The answer must restate every entry exactly as it appears.

*** Opening of SOURCE MATERIAL ***

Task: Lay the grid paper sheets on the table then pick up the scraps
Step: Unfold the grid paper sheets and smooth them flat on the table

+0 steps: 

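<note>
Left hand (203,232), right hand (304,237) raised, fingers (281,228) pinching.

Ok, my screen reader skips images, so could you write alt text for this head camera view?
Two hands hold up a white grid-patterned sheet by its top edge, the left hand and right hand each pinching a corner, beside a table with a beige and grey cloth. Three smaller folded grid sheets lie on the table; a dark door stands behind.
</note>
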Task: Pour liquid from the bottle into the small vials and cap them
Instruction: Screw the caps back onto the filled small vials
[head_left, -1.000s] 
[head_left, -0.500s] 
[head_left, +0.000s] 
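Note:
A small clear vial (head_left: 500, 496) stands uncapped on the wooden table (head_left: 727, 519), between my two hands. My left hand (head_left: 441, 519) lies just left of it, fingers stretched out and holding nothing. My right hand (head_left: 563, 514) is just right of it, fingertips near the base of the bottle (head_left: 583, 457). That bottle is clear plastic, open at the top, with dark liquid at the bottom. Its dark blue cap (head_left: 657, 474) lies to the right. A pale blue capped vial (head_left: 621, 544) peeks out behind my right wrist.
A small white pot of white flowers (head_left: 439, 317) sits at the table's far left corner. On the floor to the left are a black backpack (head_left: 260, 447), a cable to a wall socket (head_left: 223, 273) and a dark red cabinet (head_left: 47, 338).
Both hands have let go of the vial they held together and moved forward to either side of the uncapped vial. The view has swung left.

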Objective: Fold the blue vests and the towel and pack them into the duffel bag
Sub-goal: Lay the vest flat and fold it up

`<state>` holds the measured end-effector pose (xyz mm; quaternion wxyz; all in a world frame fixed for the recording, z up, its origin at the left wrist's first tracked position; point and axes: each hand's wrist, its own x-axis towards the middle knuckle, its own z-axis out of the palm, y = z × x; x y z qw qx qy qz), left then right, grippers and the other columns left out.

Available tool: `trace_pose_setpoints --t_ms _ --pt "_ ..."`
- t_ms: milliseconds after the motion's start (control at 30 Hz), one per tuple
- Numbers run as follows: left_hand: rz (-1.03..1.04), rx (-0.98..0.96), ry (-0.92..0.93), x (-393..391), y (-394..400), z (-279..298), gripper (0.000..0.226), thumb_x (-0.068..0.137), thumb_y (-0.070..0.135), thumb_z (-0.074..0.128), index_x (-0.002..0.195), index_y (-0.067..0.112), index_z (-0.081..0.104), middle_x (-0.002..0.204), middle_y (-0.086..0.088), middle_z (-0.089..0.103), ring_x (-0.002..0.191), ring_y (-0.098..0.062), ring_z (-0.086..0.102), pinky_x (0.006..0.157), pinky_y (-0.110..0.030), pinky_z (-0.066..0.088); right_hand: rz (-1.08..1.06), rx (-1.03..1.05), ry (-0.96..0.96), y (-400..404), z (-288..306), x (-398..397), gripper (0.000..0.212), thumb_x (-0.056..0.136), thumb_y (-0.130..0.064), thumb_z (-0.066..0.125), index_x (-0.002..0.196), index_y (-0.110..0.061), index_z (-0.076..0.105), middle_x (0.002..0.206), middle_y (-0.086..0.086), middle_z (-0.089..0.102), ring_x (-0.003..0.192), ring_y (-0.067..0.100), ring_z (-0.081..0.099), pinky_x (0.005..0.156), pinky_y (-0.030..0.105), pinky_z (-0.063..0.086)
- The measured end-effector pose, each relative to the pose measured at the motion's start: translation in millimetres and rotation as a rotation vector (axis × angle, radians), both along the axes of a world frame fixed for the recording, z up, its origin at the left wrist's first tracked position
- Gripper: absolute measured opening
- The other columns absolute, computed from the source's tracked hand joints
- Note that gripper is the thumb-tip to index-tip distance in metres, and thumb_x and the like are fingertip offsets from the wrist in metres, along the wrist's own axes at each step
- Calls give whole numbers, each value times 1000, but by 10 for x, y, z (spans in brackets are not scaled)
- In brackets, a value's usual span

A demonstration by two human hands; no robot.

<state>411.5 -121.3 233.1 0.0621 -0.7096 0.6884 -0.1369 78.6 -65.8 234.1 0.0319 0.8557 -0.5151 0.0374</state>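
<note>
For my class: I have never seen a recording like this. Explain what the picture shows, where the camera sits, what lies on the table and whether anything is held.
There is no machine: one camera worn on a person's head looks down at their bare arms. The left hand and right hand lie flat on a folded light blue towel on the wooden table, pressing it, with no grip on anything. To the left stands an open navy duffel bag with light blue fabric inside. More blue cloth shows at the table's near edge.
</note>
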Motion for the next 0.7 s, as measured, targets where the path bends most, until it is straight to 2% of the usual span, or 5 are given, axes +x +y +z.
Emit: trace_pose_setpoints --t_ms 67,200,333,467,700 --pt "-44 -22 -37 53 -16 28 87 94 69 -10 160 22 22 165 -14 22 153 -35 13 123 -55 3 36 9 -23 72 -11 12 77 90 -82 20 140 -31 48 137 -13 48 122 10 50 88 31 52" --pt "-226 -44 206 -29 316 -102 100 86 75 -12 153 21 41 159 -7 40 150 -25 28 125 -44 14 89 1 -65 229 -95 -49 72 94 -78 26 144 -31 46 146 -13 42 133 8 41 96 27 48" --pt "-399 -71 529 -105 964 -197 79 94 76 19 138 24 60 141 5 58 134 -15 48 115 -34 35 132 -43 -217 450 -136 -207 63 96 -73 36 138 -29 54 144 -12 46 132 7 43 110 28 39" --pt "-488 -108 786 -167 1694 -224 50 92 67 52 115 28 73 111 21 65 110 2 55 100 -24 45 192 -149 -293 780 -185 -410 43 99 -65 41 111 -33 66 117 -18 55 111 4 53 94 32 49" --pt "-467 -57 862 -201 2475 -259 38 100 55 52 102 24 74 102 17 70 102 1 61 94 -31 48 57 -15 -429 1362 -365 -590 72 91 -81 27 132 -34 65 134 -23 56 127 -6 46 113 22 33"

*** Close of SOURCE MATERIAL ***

→ EXERCISE ANSWER
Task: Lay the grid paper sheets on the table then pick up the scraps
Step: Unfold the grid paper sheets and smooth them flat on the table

+0 steps: 

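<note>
Left hand (203,232), right hand (304,237) raised, fingers (281,228) pinching.

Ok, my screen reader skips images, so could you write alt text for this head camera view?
Two hands hold up a white grid-patterned sheet by its top edge, the left hand and right hand each pinching a corner, beside a table with a beige and grey cloth. Three smaller folded grid sheets lie on the table; a dark door stands behind.
</note>
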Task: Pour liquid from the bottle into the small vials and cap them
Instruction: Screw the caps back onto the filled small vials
[head_left, -1.000s] 
[head_left, -0.500s] 
[head_left, +0.000s] 
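Note:
A small clear vial (head_left: 500, 496) stands uncapped on the wooden table (head_left: 727, 519), between my two hands. My left hand (head_left: 441, 519) lies just left of it, fingers stretched out and holding nothing. My right hand (head_left: 563, 514) is just right of it, fingertips near the base of the bottle (head_left: 583, 457). That bottle is clear plastic, open at the top, with dark liquid at the bottom. Its dark blue cap (head_left: 657, 474) lies to the right. A pale blue capped vial (head_left: 621, 544) peeks out behind my right wrist.
A small white pot of white flowers (head_left: 439, 317) sits at the table's far left corner. On the floor to the left are a black backpack (head_left: 260, 447), a cable to a wall socket (head_left: 223, 273) and a dark red cabinet (head_left: 47, 338).
Both hands have let go of the vial they held together and moved forward to either side of the uncapped vial. The view has swung left.
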
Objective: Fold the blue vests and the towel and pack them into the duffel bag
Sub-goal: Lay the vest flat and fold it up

`<state>` holds the measured end-effector pose (xyz mm; quaternion wxyz; all in a world frame fixed for the recording, z up, its origin at the left wrist's first tracked position; point and axes: each hand's wrist, its own x-axis towards the middle knuckle, its own z-axis out of the palm, y = z × x; x y z qw qx qy qz), left then right, grippers and the other columns left out.

Available tool: `trace_pose_setpoints --t_ms _ --pt "_ ..."`
- t_ms: milliseconds after the motion's start (control at 30 Hz), one per tuple
- Numbers run as follows: left_hand: rz (-1.03..1.04), rx (-0.98..0.96), ry (-0.92..0.93), x (-393..391), y (-394..400), z (-279..298), gripper (0.000..0.226), thumb_x (-0.068..0.137), thumb_y (-0.070..0.135), thumb_z (-0.074..0.128), index_x (-0.002..0.195), index_y (-0.067..0.112), index_z (-0.081..0.104), middle_x (-0.002..0.204), middle_y (-0.086..0.088), middle_z (-0.089..0.103), ring_x (-0.002..0.191), ring_y (-0.098..0.062), ring_z (-0.086..0.102), pinky_x (0.006..0.157), pinky_y (-0.110..0.030), pinky_z (-0.066..0.088); right_hand: rz (-1.08..1.06), rx (-1.03..1.05), ry (-0.96..0.96), y (-400..404), z (-288..306), x (-398..397), gripper (0.000..0.212), thumb_x (-0.056..0.136), thumb_y (-0.130..0.064), thumb_z (-0.066..0.125), index_x (-0.002..0.196), index_y (-0.110..0.061), index_z (-0.076..0.105), middle_x (0.002..0.206), middle_y (-0.086..0.086), middle_z (-0.089..0.102), ring_x (-0.003..0.192), ring_y (-0.067..0.100), ring_z (-0.081..0.099), pinky_x (0.005..0.156), pinky_y (-0.030..0.105), pinky_z (-0.063..0.086)
- The measured end-effector pose, each relative to the pose measured at the motion's start: translation in millimetres and rotation as a rotation vector (axis × angle, radians), both along the axes of a world frame fixed for the recording, z up, its origin at the left wrist's first tracked position
- Gripper: absolute measured opening
- The other columns absolute, computed from the source's tracked hand joints
- Note that gripper is the thumb-tip to index-tip distance in metres, and thumb_x and the like are fingertip offsets from the wrist in metres, along the wrist's own axes at each step
- Calls give whole numbers, each value times 1000, but by 10 for x, y, z (spans in brackets are not scaled)
- In brackets, a value's usual span

A demonstration by two human hands; no robot.

<state>411.5 -121.3 233.1 0.0621 -0.7096 0.6884 -0.1369 78.6 -65.8 234.1 0.0319 0.8557 -0.5151 0.0374</state>
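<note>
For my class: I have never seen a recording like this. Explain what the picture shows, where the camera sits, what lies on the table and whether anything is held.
There is no machine: one camera worn on a person's head looks down at their bare arms. The left hand and right hand lie flat on a folded light blue towel on the wooden table, pressing it, with no grip on anything. To the left stands an open navy duffel bag with light blue fabric inside. More blue cloth shows at the table's near edge.
</note>
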Motion for the next 0.7 s, as measured, targets where the path bends most, until it is straight to 2% of the usual span, or 5 are given, axes +x +y +z.
Emit: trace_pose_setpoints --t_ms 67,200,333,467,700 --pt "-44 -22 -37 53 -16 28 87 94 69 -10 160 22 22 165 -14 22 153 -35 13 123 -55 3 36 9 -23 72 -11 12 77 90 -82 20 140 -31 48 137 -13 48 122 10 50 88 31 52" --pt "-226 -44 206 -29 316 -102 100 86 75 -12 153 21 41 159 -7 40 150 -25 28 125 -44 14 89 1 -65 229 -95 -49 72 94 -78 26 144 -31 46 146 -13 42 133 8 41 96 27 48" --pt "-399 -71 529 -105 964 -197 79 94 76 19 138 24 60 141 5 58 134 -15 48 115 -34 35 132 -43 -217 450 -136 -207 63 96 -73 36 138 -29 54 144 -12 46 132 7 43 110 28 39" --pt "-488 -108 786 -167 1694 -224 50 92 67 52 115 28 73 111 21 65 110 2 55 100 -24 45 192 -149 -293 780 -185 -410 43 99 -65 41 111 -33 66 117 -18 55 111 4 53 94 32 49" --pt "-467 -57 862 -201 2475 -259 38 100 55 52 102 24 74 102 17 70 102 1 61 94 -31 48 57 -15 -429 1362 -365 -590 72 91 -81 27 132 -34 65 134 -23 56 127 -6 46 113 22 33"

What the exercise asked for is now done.